:: Directions for this task ::
Each line from the material with the word "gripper" in it must be copied.

BEGIN

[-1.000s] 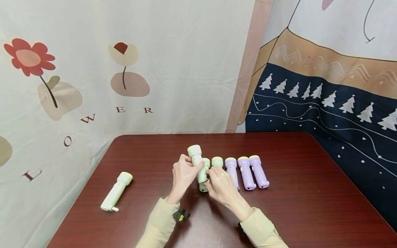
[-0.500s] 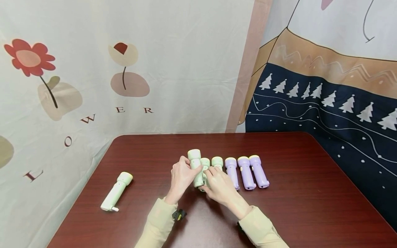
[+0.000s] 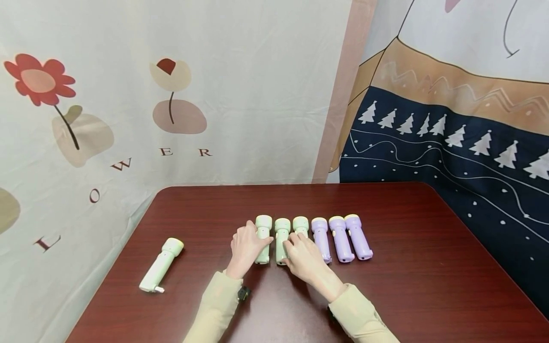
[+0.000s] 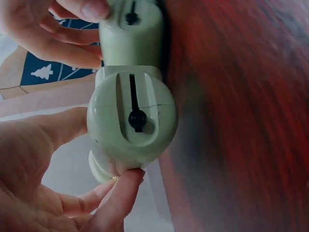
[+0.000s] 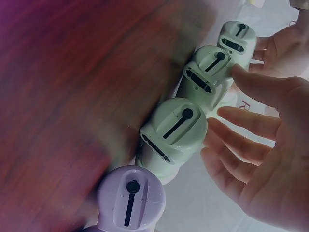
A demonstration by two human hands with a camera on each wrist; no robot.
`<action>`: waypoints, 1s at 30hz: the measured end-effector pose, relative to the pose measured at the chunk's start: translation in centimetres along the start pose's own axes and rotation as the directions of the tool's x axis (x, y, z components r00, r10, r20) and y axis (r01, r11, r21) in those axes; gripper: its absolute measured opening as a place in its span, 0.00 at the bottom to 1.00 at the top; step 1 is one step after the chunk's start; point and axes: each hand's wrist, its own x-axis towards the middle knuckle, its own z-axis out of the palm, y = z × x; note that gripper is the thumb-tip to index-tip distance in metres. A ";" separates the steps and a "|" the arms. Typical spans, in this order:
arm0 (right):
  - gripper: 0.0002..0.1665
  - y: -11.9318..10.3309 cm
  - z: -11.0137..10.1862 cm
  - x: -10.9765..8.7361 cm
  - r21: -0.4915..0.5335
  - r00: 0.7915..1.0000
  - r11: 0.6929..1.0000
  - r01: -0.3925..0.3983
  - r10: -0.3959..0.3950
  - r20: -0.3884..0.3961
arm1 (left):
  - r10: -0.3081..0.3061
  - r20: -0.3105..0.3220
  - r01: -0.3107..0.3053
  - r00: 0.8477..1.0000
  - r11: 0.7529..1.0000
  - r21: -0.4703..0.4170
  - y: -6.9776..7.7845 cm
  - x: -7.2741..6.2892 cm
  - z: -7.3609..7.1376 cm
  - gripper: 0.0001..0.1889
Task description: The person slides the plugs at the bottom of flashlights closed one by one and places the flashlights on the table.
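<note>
My left hand [image 3: 248, 245] grips the leftmost pale green flashlight [image 3: 263, 223] of a row, thumb on one side and fingers on the other. Its rounded end with a black slot [image 4: 133, 111] faces the left wrist camera. Just right of it lies a second green flashlight [image 3: 281, 236], with the thumb of my right hand [image 3: 306, 257] at its near end. The right fingers are loosely bent over a third green flashlight [image 3: 300, 223], partly hiding it. In the right wrist view, the right fingertips [image 5: 224, 112] are between the second and third green flashlights.
Three purple flashlights [image 3: 341, 240] continue the row to the right. Another green flashlight [image 3: 160, 267] lies slanted at the left, a small tab sticking out at its near end. All rest on a dark red-brown table [image 3: 407, 295], with printed cloth [image 3: 257, 95] hanging behind.
The left hand has brought its green flashlight down and left, from overlapping the second one to a place beside it. The right hand has barely moved.
</note>
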 end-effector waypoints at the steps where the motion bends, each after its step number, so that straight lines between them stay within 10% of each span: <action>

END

:: Answer ::
`<action>`: waypoints, 1s at 30hz: the measured end-effector pose, relative to the pose measured at the chunk's start: translation in centimetres along the start pose's own axes and rotation as the directions of the tool's x axis (x, y, z components r00, r10, r20) and y axis (r01, r11, r21) in those axes; gripper: its absolute measured opening as a place in its span, 0.00 at the bottom to 1.00 at the top; step 1 is one step after the chunk's start; point and axes: each hand's wrist, its own x-axis towards the middle knuckle, its own z-axis out of the palm, y = z × x; note that gripper is the thumb-tip to index-tip distance in metres. A ";" separates the steps and a "|" the arms. Typical spans, in this order:
  - gripper: 0.0002..0.1665
  - gripper: 0.0001..0.1889

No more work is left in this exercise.